Correlation analysis showed that most basic characteristics had either weak (e.g., Mean or Standard Deviation) or non-linear (e.g., number of indications) dependence on shooting distance. The strongest correlation with shooting distance (Pearson > 0.8, approximately linear relationship) was found for overall Skewness and the following derived parameters: Relative Mean, Relative Skewness, and Indications Contrast. Thus, despite the high variability in GSR patterns, these parameters appear promising for firing distance estimation, as illustrated by the example in Figure 1.

4. Conclusions

This study confirmed that selected statistical characteristics derived from flash-pulse thermographic inspection of GSR—particularly Relative Mean, Relative Skewness, and Indications Contrast—correlated well with firing distance and appeared to be promising parameters for its estimation. Despite considerable scatter in individual measurements, these derived characteristics showed a reasonably linear relationship with shooting distance. The variation in the radial distribution of GSR from the through-shot at different firing distances was not addressed in this work.
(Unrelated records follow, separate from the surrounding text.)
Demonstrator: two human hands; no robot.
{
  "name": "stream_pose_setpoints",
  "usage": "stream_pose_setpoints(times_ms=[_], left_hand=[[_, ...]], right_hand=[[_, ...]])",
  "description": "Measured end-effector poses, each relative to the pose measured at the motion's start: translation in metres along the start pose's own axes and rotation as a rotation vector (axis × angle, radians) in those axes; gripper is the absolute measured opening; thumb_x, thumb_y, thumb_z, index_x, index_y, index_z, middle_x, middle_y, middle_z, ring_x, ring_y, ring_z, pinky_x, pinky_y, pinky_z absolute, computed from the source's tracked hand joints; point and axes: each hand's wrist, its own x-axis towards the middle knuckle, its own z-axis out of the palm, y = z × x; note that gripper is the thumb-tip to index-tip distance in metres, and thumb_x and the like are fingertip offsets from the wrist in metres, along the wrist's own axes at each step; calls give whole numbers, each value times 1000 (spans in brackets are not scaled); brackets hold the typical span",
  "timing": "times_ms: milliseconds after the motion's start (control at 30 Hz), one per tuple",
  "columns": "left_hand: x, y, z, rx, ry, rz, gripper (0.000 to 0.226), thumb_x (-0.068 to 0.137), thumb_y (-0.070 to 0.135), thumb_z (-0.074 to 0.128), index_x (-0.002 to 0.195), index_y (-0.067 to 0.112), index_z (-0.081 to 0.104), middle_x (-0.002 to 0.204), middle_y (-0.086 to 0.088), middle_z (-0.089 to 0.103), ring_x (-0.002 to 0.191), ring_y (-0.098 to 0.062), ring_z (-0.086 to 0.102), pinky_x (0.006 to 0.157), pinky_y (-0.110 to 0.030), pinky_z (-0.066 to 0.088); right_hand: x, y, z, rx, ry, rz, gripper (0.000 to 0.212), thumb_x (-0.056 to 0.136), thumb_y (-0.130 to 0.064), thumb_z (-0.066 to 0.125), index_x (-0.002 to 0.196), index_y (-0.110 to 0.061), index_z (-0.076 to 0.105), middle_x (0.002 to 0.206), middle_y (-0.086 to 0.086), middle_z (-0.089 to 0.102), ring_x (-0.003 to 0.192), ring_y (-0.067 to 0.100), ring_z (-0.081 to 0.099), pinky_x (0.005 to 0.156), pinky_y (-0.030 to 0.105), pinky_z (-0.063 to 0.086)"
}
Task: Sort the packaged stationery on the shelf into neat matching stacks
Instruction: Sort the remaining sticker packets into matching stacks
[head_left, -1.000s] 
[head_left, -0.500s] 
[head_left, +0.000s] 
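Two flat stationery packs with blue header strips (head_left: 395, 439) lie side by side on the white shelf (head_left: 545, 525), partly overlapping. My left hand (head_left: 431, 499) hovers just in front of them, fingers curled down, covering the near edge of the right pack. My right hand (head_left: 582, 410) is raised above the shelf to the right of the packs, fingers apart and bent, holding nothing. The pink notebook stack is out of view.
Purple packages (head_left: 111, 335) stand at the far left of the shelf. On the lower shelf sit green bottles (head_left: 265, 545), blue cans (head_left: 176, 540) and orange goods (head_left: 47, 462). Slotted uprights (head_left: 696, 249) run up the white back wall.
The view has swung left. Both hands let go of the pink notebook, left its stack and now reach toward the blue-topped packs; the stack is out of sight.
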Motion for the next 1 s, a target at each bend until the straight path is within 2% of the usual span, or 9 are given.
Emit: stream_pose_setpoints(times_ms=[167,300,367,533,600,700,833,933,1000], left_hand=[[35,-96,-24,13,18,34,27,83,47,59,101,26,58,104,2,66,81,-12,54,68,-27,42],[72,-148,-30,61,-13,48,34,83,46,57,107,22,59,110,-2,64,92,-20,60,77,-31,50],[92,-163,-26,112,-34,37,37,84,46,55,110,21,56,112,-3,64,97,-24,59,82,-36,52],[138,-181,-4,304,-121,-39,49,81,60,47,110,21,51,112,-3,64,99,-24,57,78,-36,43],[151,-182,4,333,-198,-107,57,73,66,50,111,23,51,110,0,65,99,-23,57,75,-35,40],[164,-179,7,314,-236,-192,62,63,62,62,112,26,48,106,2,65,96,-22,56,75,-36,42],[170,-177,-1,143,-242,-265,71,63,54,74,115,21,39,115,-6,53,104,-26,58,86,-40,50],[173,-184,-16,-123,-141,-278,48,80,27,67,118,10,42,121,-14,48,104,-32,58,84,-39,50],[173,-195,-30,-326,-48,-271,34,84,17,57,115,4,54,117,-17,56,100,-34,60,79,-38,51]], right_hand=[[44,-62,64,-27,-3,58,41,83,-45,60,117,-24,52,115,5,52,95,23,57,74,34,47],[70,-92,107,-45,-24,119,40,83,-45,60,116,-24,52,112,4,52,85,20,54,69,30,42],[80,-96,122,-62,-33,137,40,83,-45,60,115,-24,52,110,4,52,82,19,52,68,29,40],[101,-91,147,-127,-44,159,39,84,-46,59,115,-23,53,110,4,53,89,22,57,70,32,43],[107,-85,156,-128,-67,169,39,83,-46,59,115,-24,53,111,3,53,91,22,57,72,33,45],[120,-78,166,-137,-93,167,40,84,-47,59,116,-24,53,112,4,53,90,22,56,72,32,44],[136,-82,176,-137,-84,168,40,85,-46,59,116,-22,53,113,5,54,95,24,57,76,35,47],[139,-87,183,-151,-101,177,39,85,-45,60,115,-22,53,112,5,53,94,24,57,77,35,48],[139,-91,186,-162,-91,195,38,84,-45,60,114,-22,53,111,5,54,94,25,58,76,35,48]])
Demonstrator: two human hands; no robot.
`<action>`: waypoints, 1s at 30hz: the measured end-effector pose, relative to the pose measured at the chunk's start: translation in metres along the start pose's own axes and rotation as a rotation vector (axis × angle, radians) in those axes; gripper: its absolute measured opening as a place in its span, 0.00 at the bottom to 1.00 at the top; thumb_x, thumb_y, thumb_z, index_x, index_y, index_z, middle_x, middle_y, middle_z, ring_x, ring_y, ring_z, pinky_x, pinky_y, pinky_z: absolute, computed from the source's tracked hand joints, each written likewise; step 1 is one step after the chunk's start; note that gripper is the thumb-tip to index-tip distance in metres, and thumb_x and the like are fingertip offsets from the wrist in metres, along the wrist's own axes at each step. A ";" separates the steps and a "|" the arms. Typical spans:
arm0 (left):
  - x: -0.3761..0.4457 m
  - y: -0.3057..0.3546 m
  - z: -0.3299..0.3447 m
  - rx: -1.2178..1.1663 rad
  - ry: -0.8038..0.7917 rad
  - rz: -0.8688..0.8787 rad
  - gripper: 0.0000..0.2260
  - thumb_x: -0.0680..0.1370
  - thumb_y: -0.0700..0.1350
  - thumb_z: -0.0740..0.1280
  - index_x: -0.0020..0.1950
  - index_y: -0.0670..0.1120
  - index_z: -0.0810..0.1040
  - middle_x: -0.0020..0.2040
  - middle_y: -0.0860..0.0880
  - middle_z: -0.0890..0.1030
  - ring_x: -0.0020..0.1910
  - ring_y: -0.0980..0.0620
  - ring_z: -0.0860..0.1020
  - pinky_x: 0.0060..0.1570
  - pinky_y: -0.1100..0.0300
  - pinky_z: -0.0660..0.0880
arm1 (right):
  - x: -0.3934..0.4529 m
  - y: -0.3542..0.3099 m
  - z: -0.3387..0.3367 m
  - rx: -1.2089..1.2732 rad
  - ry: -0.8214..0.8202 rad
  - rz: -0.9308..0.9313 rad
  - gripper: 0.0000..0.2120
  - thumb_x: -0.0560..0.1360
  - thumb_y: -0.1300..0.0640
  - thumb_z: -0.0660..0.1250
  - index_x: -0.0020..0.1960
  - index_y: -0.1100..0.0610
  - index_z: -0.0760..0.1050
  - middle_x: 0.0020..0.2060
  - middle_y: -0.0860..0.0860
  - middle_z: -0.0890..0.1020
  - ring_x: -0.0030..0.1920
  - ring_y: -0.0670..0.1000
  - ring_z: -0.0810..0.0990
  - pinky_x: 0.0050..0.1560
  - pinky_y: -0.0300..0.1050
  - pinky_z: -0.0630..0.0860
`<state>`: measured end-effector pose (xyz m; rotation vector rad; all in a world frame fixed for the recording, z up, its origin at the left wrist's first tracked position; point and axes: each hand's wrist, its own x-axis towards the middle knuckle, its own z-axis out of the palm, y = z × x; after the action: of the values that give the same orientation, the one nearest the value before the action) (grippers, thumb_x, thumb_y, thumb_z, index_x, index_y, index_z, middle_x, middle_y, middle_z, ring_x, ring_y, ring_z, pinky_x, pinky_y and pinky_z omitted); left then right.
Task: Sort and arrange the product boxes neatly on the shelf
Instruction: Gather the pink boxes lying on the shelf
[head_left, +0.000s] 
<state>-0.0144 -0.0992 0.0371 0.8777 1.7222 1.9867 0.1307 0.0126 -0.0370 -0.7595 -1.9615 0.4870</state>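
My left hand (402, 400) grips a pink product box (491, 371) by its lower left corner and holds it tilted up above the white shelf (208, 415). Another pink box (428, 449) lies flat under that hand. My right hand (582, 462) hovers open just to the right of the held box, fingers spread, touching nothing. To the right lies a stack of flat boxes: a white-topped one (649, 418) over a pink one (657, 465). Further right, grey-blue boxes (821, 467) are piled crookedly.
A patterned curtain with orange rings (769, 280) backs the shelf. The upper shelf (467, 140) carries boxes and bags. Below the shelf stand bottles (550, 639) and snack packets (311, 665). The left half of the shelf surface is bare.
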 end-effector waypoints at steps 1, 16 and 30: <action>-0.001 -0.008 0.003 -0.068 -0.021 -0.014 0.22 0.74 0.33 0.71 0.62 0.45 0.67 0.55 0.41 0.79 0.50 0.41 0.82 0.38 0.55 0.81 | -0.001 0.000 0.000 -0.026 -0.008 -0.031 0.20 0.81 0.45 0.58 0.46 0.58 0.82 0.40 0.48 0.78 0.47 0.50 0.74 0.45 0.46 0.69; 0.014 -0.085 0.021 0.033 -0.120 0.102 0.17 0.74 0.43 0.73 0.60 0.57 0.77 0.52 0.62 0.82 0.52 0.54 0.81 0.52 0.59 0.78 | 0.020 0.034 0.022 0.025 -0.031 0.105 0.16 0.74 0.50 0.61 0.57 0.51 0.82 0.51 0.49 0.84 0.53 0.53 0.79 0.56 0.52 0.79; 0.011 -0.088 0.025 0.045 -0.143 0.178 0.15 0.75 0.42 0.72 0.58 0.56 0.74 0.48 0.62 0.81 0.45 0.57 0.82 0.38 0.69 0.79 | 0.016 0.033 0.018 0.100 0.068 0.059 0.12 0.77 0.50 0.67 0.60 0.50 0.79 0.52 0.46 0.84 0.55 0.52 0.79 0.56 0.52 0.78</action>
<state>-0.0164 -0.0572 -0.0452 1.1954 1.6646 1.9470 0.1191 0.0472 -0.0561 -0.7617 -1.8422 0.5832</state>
This parameter remains a subject for further investigation, particularly due to its potential to improve distance estimation accuracy.

Author Contributions

Conceptualization: M.Š., A.M., and L.M.; methodology: M.Š. and A.M.; software: J.S.; validation: A.M. and L.M.; formal analysis: M.Š.; investigation: M.Š., A.M., and L.M.; resources: M.Š., A.M., L.M., and M.H.; data curation: A.M. and J.S.; writing—original draft preparation: M.Š.; writing—review and editing: M.H., A.M., L.M., and J.S.; visualization: A.M. and J.S.; supervision: M.H.; project administration: M.Š. and M.H.; funding acquisition: M.H. and M.Š. All authors have read and agreed to the published version of the manuscript.

Funding

The work was supported by the Ministry of Interior of the Czech Republic within project No. VK01010037, “Methodology of fast non-contact and non-destructive detection of gunshot residue,” of the programme OPSEC 2023–2029.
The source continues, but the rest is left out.